The incidence of childhood atopic dermatitis (AD) and allergic rhinitis (AR) is increasing. This warrants development of measures to predict and prevent these conditions. We aimed to investigate the predictive ability of a spectrum of data mining methods to predict childhood AD and AR using longitudinal birth cohort data. We conducted a 14-year follow-up of infants born to pregnant women who had undergone maternal examinations at nine selected maternity hospitals across Taiwan during 2000-2005. The subjects were interviewed using structured questionnaires to record data on basic demographics, socioeconomic status, lifestyle, medical history, and 24-h dietary recall. Hourly concentrations of air pollutants within 1 year before childbirth were obtained from 76 national air quality monitoring stations in Taiwan. We utilized weighted K-nearest neighbour method (k = 3) to infer the personalized air pollution exposure. Machine learning methods were performed on the heterogeneous attributes set to predict allergic diseases in children. A total of 1439 mother-infant pairs were recruited in machine learning analysis. The prevalence of AD and AR in children up to 14 years of age were 6.8% and 15.9%, respectively. Overall, tree-based models achieved higher sensitivity and specificity than other methods, with areas under receiver operating characteristic curve of 83% for AD and 84% for AR, respectively. Our findings confirmed that prenatal air quality is an important factor affecting the predictive ability. Moreover, different air quality indices were better predicted, in combination than separately. Combining heterogeneous attributes including environmental exposures, demographic information, and allergens is the key to a better prediction of children allergies in the general population. Prenatal exposure to nitrogen dioxide (NO) and its concatenation changes with time were significant predictors for AD and AR till adolescent.

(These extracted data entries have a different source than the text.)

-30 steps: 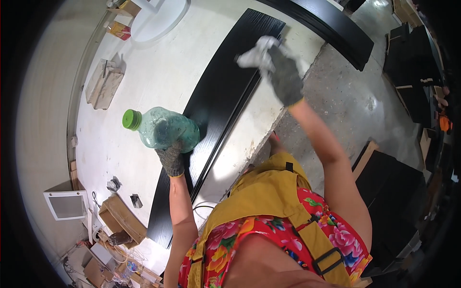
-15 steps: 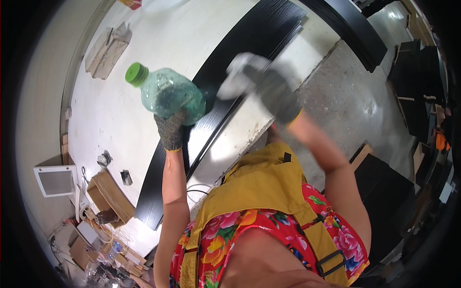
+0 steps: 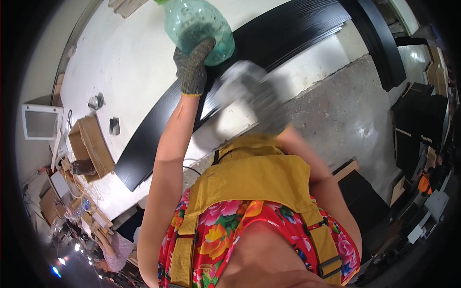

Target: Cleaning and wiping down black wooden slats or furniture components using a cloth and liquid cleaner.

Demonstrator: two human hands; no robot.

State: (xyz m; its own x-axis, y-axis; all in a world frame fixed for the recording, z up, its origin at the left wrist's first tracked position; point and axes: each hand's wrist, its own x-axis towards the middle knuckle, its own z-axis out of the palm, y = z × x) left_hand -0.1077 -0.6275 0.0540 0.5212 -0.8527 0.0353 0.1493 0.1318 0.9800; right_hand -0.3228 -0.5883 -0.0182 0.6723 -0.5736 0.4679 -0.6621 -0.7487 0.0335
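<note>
My left hand (image 3: 193, 67), in a dark knitted glove, grips a translucent green plastic bottle (image 3: 204, 26) around its lower side. The bottle is tilted above the table, its green cap cut by the upper edge of the view. My right hand (image 3: 270, 110), also gloved and smeared by motion, holds a pale grey-white cloth (image 3: 236, 79), bunched up. The cloth is over the near edge of long black wood-grained boards (image 3: 283, 33); whether it touches them I cannot tell. The boards lie stacked across the white table.
More black boards (image 3: 379, 48) stretch off at the upper right, with dark panels (image 3: 418, 129) stacked beyond the concrete floor (image 3: 336, 105). At left are a cardboard box (image 3: 91, 146) and a white-framed panel (image 3: 42, 122). Another person (image 3: 117, 252) is at lower left.
The view has shifted. My left hand has carried the bottle farther up the picture, away from me. My right hand, with the cloth, has come a little nearer my body.
</note>
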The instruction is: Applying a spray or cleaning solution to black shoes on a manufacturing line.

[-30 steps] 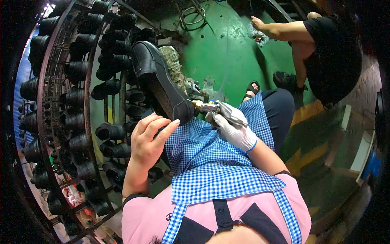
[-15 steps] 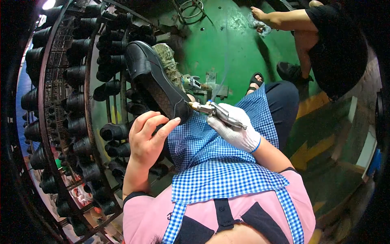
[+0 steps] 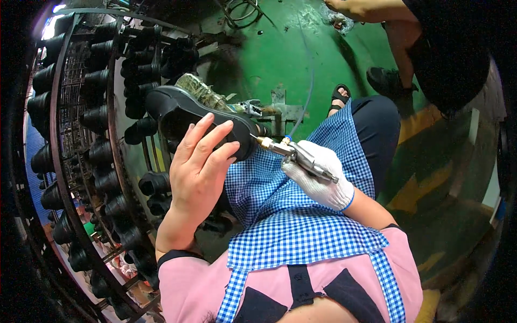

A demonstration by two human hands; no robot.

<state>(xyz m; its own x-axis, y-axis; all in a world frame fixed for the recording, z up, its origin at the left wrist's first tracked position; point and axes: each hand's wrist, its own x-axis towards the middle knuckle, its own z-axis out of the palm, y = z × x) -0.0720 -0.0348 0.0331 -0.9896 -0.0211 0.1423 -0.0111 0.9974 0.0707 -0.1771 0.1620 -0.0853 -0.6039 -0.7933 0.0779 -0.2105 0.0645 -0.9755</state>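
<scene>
My left hand (image 3: 199,167), bare, grips the heel end of a shoe (image 3: 188,110) with a black sole facing up and a patterned green upper behind it. My right hand (image 3: 320,180) wears a white glove and holds a small metal spray gun (image 3: 293,155) with a brass nozzle. The nozzle tip touches or nearly touches the sole's edge near my left fingers. A thin blue hose (image 3: 304,102) runs up from the gun. A blue checked apron (image 3: 291,215) covers my lap.
A curved metal rack (image 3: 102,161) full of black shoe moulds wraps around the left side. Green floor (image 3: 280,54) lies ahead, with a small metal stand (image 3: 280,110) on it. Another person (image 3: 431,59) in dark clothes crouches at the upper right.
The shoe has tilted flatter and come lower and nearer. My left hand moved up over its heel end. My right hand with the spray gun stays at the sole's edge.
</scene>
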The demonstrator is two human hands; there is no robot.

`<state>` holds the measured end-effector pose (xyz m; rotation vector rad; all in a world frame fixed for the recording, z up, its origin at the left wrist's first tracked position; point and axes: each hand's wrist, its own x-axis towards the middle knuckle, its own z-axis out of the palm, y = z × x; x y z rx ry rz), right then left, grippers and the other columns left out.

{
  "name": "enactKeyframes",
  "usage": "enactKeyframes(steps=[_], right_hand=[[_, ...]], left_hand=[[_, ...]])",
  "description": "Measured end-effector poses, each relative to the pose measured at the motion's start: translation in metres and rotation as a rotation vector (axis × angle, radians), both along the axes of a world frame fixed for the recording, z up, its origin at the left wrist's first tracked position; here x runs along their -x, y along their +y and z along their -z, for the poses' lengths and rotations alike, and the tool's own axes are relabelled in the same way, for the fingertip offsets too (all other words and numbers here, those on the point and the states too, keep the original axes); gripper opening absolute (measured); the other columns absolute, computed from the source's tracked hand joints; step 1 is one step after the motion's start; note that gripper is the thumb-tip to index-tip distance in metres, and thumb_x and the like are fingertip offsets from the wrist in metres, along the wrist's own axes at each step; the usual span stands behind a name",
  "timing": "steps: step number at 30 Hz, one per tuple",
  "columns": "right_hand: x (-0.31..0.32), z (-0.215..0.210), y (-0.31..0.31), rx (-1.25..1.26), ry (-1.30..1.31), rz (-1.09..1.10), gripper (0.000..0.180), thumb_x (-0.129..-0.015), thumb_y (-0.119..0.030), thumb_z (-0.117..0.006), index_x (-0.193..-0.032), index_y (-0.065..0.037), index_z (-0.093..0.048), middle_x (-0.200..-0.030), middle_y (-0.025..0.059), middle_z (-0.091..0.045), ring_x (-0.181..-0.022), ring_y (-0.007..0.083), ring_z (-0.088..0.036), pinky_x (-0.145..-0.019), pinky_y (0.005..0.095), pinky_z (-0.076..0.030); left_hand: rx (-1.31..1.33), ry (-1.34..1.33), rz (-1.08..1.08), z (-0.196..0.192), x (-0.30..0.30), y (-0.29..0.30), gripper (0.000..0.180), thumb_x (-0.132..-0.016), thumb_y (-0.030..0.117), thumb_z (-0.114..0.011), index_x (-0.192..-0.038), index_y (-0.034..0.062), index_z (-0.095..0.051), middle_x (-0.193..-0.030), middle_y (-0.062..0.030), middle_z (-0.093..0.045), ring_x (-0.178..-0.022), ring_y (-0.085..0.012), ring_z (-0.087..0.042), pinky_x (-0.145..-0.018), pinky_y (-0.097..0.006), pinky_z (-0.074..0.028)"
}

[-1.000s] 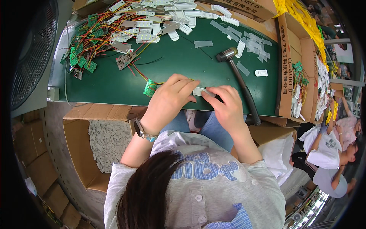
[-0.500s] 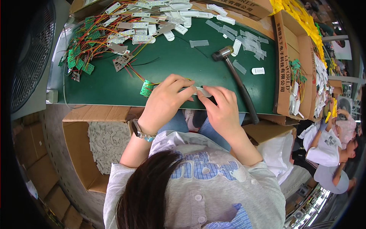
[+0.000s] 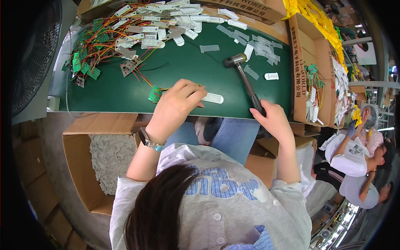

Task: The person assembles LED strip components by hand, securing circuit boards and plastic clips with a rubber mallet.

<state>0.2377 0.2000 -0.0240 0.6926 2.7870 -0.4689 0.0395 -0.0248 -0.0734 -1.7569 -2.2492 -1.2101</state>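
We have our left hand (image 3: 178,100) over the front part of the bench (image 3: 112,93), its grip together on the left end of a white strip (image 3: 213,98); the thumb sits on the near side and the fingers come over the far side, so that end is hidden from us. The rest of the strip pokes out to the right near the front edge, its rounded end pointing away from the hand. Just beside the same hand, on its left, we see a small green circuit board (image 3: 155,94), with red and yellow wires (image 3: 144,80) running up toward a metal plate (image 3: 131,66). Our right hand (image 3: 273,118) has its grip clamped on the black handle of a hammer (image 3: 246,82), thumb to the left, and the butt of the handle shows below it. The hammer's head points away from us; we cannot tell whether it touches the bench. To the right of the head lie a white cover (image 3: 271,76) and scattered pieces of clear tape (image 3: 264,46). Along the back we have a heap of plates and white pieces (image 3: 166,31), with more green boards (image 3: 83,64) at its left. A cardboard box (image 3: 299,79) stands at the right end, holding boards, wires and white parts.
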Motion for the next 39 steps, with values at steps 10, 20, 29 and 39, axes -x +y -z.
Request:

儿童特应性皮炎(AD)和过敏性鼻炎(AR)的发病率正在上升。这就需要制定措施来预测和预防这些疾病。我们旨在调查一系列数据挖掘方法的预测能力,使用纵向出生队列数据预测儿童 AD 和 AR。我们对 2000-2005 年期间在台湾 9 家选定的妇产科医院接受产前检查的孕妇所生的婴儿进行了 14 年的随访。通过结构问卷调查对这些婴儿进行访谈,记录基本人口统计学、社会经济状况、生活方式、病史和 24 小时饮食回忆等数据。在台湾的 76 个国家空气质量监测站获取了分娩前 1 年内每小时的空气污染物浓度。我们利用加权 K-最近邻法(k=3)推断个人化的空气污染暴露情况。利用机器学习方法对异质属性集进行分析,以预测儿童过敏疾病。共有 1439 对母婴被纳入机器学习分析。在 14 岁以下的儿童中,AD 和 AR 的患病率分别为 6.8%和 15.9%。总的来说,基于树的模型比其他方法具有更高的敏感性和特异性,AD 和 AR 的受试者工作特征曲线下面积分别为 83%和 84%。我们的研究结果证实,产前空气质量是影响预测能力的一个重要因素。此外,与单独使用相比,将不同的空气质量指数结合起来使用可以得到更好的预测结果。将环境暴露、人口统计学信息和过敏原等异质属性结合起来是对普通人群中儿童过敏进行更好预测的关键。产前暴露于二氧化氮(NO)及其随时间变化的串联物是 AD 和 AR 直至青少年期的重要预测因子。